Count the lines in the data below where the string "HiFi" occurs, please, and give the number alone.
==*==
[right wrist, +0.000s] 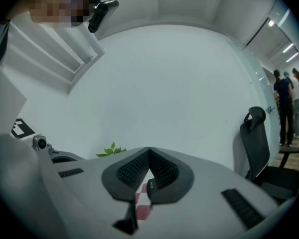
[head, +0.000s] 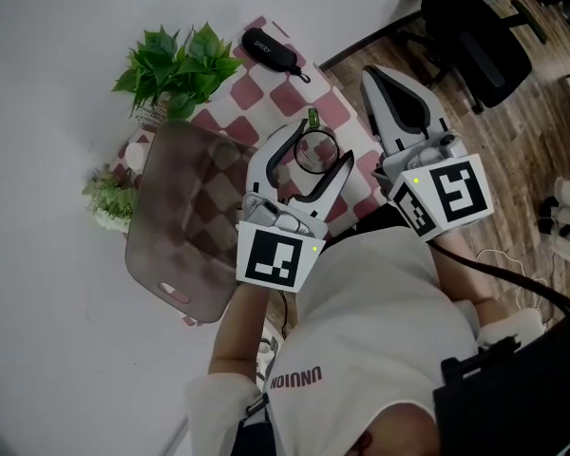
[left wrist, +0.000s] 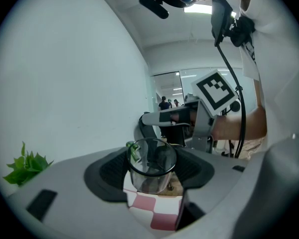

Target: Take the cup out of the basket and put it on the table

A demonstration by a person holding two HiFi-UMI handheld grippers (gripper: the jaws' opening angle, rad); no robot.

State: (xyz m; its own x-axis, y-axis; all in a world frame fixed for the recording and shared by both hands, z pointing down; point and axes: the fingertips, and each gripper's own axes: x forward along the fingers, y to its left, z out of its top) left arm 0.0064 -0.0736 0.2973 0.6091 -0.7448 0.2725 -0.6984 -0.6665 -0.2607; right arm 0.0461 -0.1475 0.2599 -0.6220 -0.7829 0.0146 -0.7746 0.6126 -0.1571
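Note:
A clear glass cup (head: 315,150) stands upright between the jaws of my left gripper (head: 325,143), whose pads are closed on its sides. In the left gripper view the cup (left wrist: 150,164) fills the gap between the black pads, just above the red-and-white checked tablecloth (left wrist: 157,210); I cannot tell whether its base touches the cloth. A small green bit sits at its rim. The smoky translucent basket (head: 171,226) lies left of the cup, on the table (head: 285,93). My right gripper (head: 375,76) hovers to the right of the cup, shut, with nothing in it (right wrist: 149,153).
A leafy green plant (head: 176,69) stands at the table's far corner, and a second small plant (head: 109,198) sits by the basket's left side. A black case (head: 271,50) lies on the far edge. Black office chair (head: 480,31) on the wooden floor at right.

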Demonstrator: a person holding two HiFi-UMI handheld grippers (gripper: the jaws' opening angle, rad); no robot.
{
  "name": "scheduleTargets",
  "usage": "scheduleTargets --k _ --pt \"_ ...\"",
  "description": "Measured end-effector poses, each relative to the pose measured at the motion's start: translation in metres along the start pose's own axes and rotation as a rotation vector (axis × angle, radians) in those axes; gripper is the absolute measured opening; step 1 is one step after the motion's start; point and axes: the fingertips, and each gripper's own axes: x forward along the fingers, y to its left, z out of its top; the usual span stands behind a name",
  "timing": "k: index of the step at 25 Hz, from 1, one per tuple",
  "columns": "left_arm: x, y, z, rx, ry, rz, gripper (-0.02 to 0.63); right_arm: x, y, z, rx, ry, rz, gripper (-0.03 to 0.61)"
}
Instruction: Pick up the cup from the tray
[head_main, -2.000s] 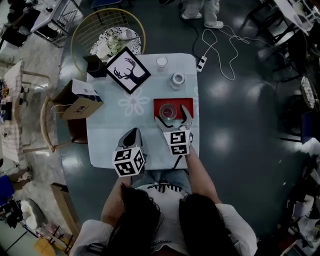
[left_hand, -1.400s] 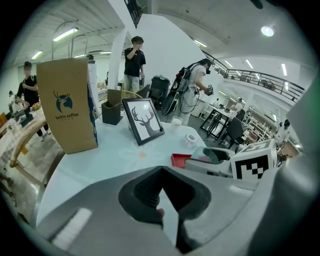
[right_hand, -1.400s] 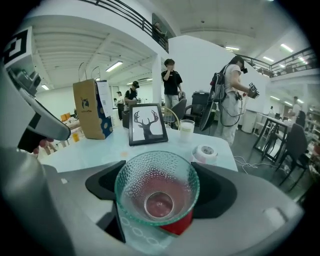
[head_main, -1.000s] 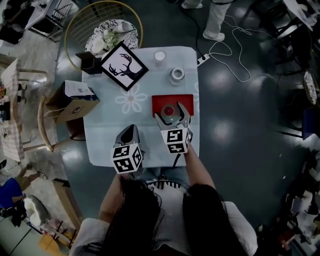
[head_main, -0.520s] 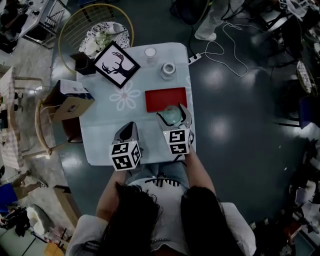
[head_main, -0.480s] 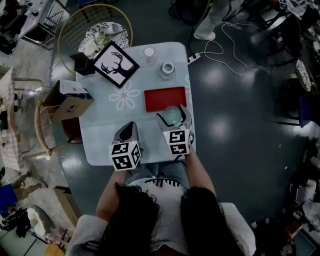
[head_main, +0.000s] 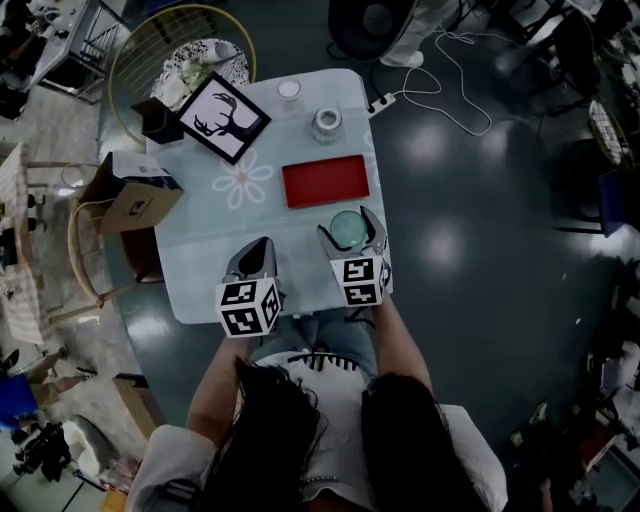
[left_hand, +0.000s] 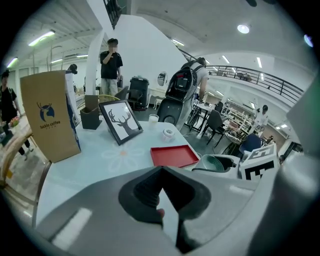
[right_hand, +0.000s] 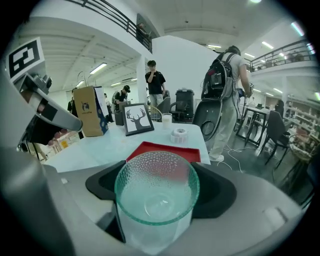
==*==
### Response area
2